62 higher-education institutions get autonomy: What does it mean?
In a first, the University Grants Commission (UGC) awarded full autonomy to as many as 62 institutions of higher education. These include the prestigious JNU, BHU, AMU, TERI and EFLU. Depending on their category, they will now be able to launch new courses, appoint foreign faculty, decide their fees and more without seeking UGC's permission. This can help the institutions function more efficiently.
What exactly is an 'autonomous' institution?
An autonomous institution is one which has the powers to decide its day-to-day operations. Autonomy has two aspects: financial and administrative. While financial would enable them to decide fees, it would also mean cuts in government funding. In India, non-autonomous institutions are supervised by UGC.

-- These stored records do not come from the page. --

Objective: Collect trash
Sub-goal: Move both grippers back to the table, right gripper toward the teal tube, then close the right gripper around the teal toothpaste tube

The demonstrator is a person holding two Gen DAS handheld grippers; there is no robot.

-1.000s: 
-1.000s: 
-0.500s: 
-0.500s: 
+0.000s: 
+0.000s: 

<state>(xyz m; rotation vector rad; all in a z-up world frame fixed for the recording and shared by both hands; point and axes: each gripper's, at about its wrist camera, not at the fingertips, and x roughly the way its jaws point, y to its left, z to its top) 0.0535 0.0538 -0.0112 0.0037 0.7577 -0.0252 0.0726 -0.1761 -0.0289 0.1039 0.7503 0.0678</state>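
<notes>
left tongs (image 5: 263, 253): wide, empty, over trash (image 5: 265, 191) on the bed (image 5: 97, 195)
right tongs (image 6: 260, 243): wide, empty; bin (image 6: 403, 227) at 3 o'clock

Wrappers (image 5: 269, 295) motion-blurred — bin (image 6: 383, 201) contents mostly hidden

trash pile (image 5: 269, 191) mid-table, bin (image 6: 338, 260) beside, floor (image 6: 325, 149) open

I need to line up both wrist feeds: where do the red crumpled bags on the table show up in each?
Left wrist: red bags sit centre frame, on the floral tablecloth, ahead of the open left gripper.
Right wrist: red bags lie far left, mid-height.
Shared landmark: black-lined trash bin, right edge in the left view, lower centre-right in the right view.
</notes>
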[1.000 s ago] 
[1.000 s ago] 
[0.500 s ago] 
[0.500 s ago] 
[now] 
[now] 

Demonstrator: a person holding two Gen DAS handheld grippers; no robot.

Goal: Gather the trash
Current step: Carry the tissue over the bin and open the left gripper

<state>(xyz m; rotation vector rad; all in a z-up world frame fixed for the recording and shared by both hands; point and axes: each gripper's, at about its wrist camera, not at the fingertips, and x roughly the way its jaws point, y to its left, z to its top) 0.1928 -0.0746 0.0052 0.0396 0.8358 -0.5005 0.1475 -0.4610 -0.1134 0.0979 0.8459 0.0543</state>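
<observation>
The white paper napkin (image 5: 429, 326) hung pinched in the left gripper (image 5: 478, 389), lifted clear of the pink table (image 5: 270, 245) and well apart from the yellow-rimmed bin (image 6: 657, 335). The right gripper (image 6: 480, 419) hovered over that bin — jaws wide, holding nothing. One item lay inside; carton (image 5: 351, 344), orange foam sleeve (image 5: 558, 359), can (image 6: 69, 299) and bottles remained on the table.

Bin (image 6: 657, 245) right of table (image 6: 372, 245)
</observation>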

These top institutions got the most privileges
Depending on these institutions' score in NAAC (National Accreditation and Assessment Council) rankings, autonomy was granted to two categories. Category-I institutes (score 3.5 or above, or among the top 50) can now start new courses, collaborate with foreign institutions and will be reviewed based on self-reporting. These include JNU, NALSAR, Jadavpur University, Osmania University, HCU, Jammu University, National Law University and TISS, among others.

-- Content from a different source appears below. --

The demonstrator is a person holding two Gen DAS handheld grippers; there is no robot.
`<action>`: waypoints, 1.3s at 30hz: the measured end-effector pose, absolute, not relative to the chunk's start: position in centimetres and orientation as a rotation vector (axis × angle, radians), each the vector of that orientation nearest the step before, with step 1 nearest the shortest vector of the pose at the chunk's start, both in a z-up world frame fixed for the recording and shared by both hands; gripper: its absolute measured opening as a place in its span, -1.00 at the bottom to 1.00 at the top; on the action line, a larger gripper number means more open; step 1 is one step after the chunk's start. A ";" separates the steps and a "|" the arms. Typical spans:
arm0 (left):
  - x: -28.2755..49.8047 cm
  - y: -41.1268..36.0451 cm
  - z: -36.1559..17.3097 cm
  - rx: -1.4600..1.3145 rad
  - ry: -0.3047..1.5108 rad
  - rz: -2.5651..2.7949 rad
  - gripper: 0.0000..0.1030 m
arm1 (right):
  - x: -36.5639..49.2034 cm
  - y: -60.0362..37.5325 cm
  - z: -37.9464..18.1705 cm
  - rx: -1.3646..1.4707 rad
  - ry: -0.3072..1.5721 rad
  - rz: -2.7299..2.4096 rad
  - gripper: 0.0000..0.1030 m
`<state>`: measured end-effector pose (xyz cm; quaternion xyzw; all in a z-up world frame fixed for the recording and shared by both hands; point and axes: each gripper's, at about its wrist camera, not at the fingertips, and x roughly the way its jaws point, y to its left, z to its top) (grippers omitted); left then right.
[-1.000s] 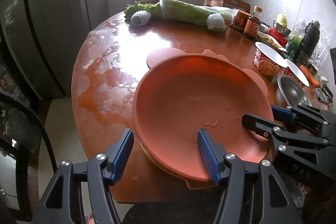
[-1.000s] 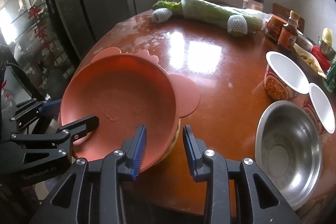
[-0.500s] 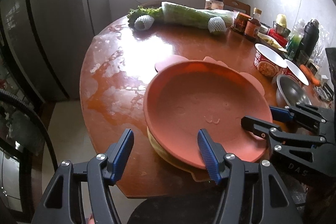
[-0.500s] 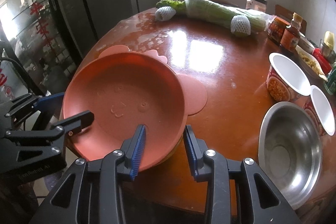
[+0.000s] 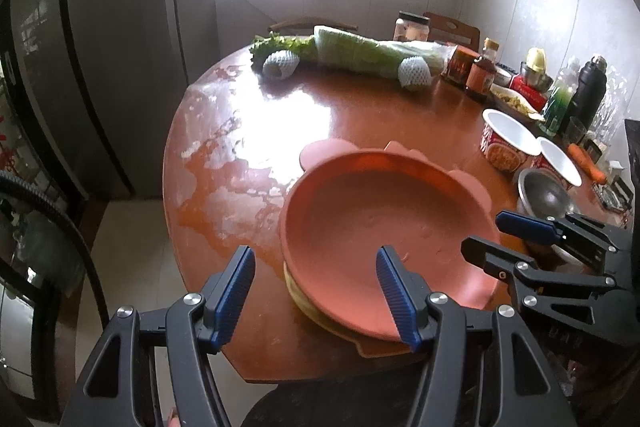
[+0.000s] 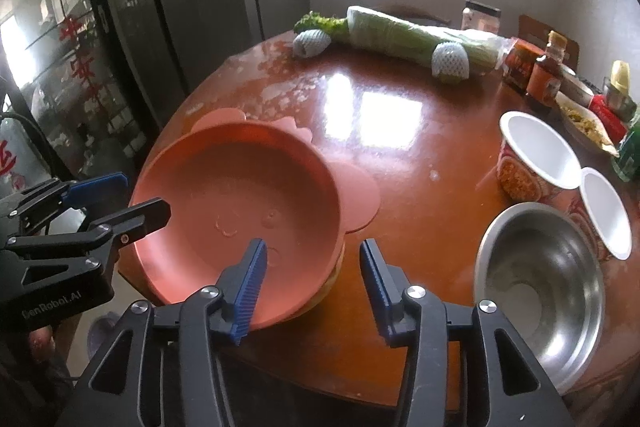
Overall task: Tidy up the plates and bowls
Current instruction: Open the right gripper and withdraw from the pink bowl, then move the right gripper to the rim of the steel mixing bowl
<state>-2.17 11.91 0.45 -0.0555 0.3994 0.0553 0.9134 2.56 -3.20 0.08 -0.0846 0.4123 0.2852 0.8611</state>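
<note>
A salmon-pink plate [image 5: 384,235] with ear-shaped tabs lies on top of a stack; a yellowish dish edge [image 5: 308,303] shows under it. It also shows in the right wrist view [image 6: 240,203]. The stack sits at the near edge of the round wooden table [image 5: 360,115]. My left gripper [image 5: 316,291] is open and empty, its right finger over the plate's near rim. My right gripper [image 6: 312,283] is open and empty at the stack's right edge. A steel bowl [image 6: 540,287] and two white-lined paper bowls [image 6: 536,151] stand to the right.
Wrapped cabbage [image 5: 372,55] and two foam-netted fruits [image 5: 280,65] lie at the table's far side. Sauce jars and bottles [image 5: 480,75] crowd the far right. A dark refrigerator [image 6: 160,7] stands left of the table.
Both grippers have pulled back and up from the plate stack, which now looks smaller and farther. The right gripper's jaws have widened. The pink plate stays on the stack.
</note>
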 end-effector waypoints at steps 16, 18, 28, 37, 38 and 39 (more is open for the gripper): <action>-1.5 7.8 4.4 -0.085 0.747 0.066 0.21 | 1.2 -8.2 4.4 -0.117 0.704 0.531 0.21; -1.4 7.0 4.9 -0.083 0.737 0.056 0.21 | 1.1 -8.9 4.9 -0.107 0.689 0.523 0.25; -0.3 2.5 6.1 -0.047 0.714 0.000 0.21 | 0.3 -14.0 6.8 -0.052 0.606 0.436 0.31; 0.6 -1.2 6.5 -0.025 0.706 -0.047 0.21 | 0.1 -18.8 7.7 -0.004 0.558 0.350 0.33; 0.7 -1.7 6.5 -0.023 0.707 -0.051 0.21 | 0.0 -19.5 7.7 0.006 0.556 0.339 0.33; 0.8 -2.0 6.5 -0.023 0.707 -0.053 0.21 | 0.0 -19.9 7.7 0.011 0.555 0.334 0.33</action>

These institutions got autonomy too, but more conditionally
Category-II institutes are those with a score between 3.01 and 3.49, or among the top 51 and 100. Like the previous category, these too will be exempt from regular UGC inspections, but their performance will be reviewed by peers instead. They will need permission for certain tasks, like signing MoUs with foreign universities. These include BHU, AMU, EFLU, Mysore University, Madras University and TERI.
10 colleges have all powers except awarding degrees
Ten colleges have also been awarded autonomy under the Categorisation of Universities for Grant of Graded Autonomy Regulations-2018, but unlike the others, they won't have degree-awarding powers. Delhi University couldn't apply as their NAAC scoring was incomplete.

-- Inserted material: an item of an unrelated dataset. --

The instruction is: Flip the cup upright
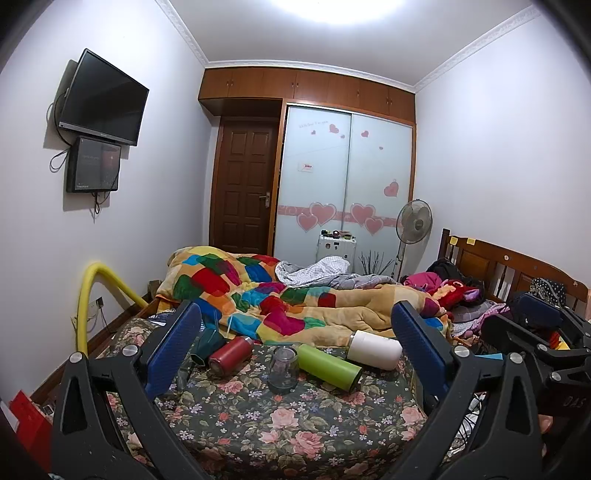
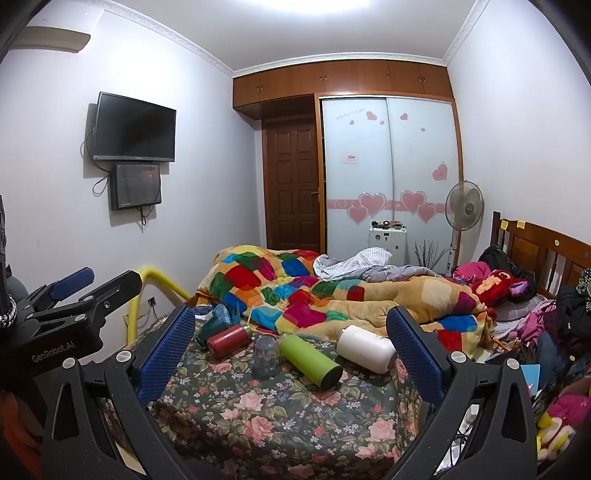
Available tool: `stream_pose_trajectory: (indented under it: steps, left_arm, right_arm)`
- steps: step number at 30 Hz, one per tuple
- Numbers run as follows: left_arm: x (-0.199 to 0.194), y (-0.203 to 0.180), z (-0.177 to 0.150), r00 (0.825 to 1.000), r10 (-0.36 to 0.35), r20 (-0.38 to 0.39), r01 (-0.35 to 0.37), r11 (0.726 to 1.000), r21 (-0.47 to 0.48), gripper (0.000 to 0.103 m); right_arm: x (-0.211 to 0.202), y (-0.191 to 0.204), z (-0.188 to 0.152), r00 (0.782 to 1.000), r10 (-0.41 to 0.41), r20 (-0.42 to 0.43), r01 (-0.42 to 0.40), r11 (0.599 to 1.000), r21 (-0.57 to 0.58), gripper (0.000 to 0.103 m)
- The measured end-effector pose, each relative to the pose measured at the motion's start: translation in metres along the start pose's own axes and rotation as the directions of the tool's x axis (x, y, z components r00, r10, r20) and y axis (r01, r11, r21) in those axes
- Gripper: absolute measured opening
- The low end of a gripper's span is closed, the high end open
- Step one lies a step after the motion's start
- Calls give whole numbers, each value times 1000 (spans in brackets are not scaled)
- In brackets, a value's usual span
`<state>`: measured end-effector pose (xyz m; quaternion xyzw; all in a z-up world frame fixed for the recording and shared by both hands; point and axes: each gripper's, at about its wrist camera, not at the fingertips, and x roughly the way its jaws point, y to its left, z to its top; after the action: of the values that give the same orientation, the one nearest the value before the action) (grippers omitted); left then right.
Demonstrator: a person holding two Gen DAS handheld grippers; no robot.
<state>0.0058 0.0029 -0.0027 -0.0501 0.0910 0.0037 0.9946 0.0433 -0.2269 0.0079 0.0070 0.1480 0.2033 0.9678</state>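
My left gripper wide open, nothing held; right gripper same. Glass cup mouth-down on floral sheet, between red bottle and green bottle, touching green. Only right view shows left gripper from side, at frame's left. Bare sheet in front of cup; quilt crowds behind.

Room bright, even light from ceiling lamp overhead; lamp blown out to white glare at top edge in both views. Soft shadows under TV on left wall, and beneath bottles on floral bedcover. Strong fisheye bend: walls, ceiling trim curve hard twd edges. Black vignette in corners. Centre sharp, colours clear. Gripper frames at bottom edge slightly soft, v. close to lens. Wardrobe doors pale, flat, no hotspots.
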Motion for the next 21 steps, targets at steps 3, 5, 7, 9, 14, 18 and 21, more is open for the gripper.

How would autonomy help these institutes?
For non-autonomous institutes, the UGC, and by extension the HRD Ministry, is involved in deciding fees, and naturally, in decisions regarding allocation of funds too. There is risk that focus might shift from what is necessary in terms of academics and research, to what is profitable. Moreover, decisions on appointments and other issues are tediously lengthy. Autonomy helps institutes decide according to their needs.
Meanwhile, three institutes get notice for unsatisfactory performance
Apart from granting autonomy to these institutes, the HRD said it will send notices to three institutes - Institute of Advance Studies in Education (Rajasthan); Vinayaka Missions Research Foundation (Salem, TN); and Meenakshi Academy of Higher Education and Research (Chennai) - for lacking in quality.